§ Exercise objective
Beginning with the line where "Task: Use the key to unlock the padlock" appears, restate the lines word for word through the last one in the listing.

§ Given data
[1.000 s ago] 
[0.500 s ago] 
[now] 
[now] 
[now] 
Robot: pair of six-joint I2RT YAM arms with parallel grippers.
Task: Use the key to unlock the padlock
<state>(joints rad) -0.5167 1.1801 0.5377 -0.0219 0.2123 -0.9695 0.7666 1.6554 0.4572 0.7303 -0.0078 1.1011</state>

§ Task solution
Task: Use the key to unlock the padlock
<state>(joints rad) -0.5167 1.1801 0.5377 -0.0219 0.2123 -0.9695 0.7666 1.6554 0.4572 0.7303 -0.0078 1.1011</state>

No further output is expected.